Try it: Write the data below out again, exactly as each line reads.

^^^^^^^^

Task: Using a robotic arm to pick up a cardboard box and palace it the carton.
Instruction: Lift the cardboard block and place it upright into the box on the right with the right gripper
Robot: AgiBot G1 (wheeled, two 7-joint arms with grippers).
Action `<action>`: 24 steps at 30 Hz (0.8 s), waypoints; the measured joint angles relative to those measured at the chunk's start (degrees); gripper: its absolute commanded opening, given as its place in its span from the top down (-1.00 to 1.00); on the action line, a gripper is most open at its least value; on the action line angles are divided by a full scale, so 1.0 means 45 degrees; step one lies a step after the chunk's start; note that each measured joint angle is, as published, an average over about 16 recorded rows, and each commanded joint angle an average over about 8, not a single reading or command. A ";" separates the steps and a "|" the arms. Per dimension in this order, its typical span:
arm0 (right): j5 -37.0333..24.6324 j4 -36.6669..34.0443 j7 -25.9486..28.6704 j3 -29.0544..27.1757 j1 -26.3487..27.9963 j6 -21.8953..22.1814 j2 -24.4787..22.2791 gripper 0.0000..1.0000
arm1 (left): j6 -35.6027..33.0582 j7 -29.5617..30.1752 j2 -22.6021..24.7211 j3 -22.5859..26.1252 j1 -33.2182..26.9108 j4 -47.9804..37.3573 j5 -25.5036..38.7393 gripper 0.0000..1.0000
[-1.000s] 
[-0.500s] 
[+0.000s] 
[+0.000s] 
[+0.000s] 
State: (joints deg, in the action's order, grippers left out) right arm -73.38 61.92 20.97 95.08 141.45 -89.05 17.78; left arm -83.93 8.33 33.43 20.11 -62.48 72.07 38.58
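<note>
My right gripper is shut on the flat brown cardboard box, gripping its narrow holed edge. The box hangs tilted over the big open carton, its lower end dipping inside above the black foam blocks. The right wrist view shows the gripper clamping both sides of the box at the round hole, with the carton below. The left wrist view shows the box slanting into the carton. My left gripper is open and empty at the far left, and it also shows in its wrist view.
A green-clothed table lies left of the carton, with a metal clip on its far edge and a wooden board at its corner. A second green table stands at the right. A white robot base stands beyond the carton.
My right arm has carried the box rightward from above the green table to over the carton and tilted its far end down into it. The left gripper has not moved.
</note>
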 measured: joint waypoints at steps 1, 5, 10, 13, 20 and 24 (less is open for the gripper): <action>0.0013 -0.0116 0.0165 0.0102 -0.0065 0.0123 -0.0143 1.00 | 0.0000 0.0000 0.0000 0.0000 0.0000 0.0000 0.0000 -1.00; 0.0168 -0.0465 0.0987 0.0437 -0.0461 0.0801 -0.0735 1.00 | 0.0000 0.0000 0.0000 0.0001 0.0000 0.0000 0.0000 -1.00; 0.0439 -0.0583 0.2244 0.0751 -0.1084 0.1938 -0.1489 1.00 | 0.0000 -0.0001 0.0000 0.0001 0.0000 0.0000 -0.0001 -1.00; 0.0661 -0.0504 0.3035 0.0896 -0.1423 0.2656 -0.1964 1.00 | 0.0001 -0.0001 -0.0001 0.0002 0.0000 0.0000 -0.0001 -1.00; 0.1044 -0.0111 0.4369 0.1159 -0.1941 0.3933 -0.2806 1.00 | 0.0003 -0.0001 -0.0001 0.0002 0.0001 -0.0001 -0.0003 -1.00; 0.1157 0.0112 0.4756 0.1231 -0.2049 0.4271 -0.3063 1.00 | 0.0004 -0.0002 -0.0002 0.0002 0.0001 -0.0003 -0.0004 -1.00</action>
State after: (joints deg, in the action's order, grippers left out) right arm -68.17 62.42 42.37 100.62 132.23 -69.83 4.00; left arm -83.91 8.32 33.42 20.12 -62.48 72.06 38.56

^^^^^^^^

Exercise result:
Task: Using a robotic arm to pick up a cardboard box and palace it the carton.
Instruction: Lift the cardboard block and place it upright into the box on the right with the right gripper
Robot: AgiBot G1 (wheeled, two 7-joint arms with grippers).
Action `<action>`: 24 steps at 30 Hz (0.8 s), waypoints; the measured joint angles relative to those measured at the chunk's start (degrees); gripper: its absolute commanded opening, given as its place in its span from the top down (-1.00 to 1.00); on the action line, a gripper is most open at its least value; on the action line angles are divided by a full scale, so 1.0 means 45 degrees; step one lies a step after the chunk's start; note that each measured joint angle is, as published, an average over about 16 recorded rows, and each commanded joint angle an average over about 8, not a single reading or command. A ";" separates the steps and a "|" the arms. Per dimension in this order, its typical span:
arm0 (right): j5 -37.0333..24.6324 j4 -36.6669..34.0443 j7 -25.9486..28.6704 j3 -29.0544..27.1757 j1 -26.3487..27.9963 j6 -21.8953..22.1814 j2 -24.4787..22.2791 gripper 0.0000..1.0000
arm1 (left): j6 -35.6027..33.0582 j7 -29.5617..30.1752 j2 -22.6021..24.7211 j3 -22.5859..26.1252 j1 -33.2182..26.9108 j4 -47.9804..37.3573 j5 -25.5036..38.7393 gripper 0.0000..1.0000
[-1.000s] 
[-0.500s] 
[+0.000s] 
[+0.000s] 
[+0.000s] 
State: (joints deg, in the action's order, grippers left out) right arm -73.38 61.92 20.97 95.08 141.45 -89.05 17.78; left arm -83.93 8.33 33.43 20.11 -62.48 72.07 38.58
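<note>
My right gripper is shut on the flat brown cardboard box, gripping its narrow holed edge. The box hangs tilted over the big open carton, its lower end dipping inside above the black foam blocks. The right wrist view shows the gripper clamping both sides of the box at the round hole, with the carton below. The left wrist view shows the box slanting into the carton. My left gripper is open and empty at the far left, and it also shows in its wrist view.
A green-clothed table lies left of the carton, with a metal clip on its far edge and a wooden board at its corner. A second green table stands at the right. A white robot base stands beyond the carton.
My right arm has carried the box rightward from above the green table to over the carton and tilted its far end down into it. The left gripper has not moved.
</note>
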 measured: joint waypoints at steps 1, 5, 10, 13, 20 and 24 (less is open for the gripper): <action>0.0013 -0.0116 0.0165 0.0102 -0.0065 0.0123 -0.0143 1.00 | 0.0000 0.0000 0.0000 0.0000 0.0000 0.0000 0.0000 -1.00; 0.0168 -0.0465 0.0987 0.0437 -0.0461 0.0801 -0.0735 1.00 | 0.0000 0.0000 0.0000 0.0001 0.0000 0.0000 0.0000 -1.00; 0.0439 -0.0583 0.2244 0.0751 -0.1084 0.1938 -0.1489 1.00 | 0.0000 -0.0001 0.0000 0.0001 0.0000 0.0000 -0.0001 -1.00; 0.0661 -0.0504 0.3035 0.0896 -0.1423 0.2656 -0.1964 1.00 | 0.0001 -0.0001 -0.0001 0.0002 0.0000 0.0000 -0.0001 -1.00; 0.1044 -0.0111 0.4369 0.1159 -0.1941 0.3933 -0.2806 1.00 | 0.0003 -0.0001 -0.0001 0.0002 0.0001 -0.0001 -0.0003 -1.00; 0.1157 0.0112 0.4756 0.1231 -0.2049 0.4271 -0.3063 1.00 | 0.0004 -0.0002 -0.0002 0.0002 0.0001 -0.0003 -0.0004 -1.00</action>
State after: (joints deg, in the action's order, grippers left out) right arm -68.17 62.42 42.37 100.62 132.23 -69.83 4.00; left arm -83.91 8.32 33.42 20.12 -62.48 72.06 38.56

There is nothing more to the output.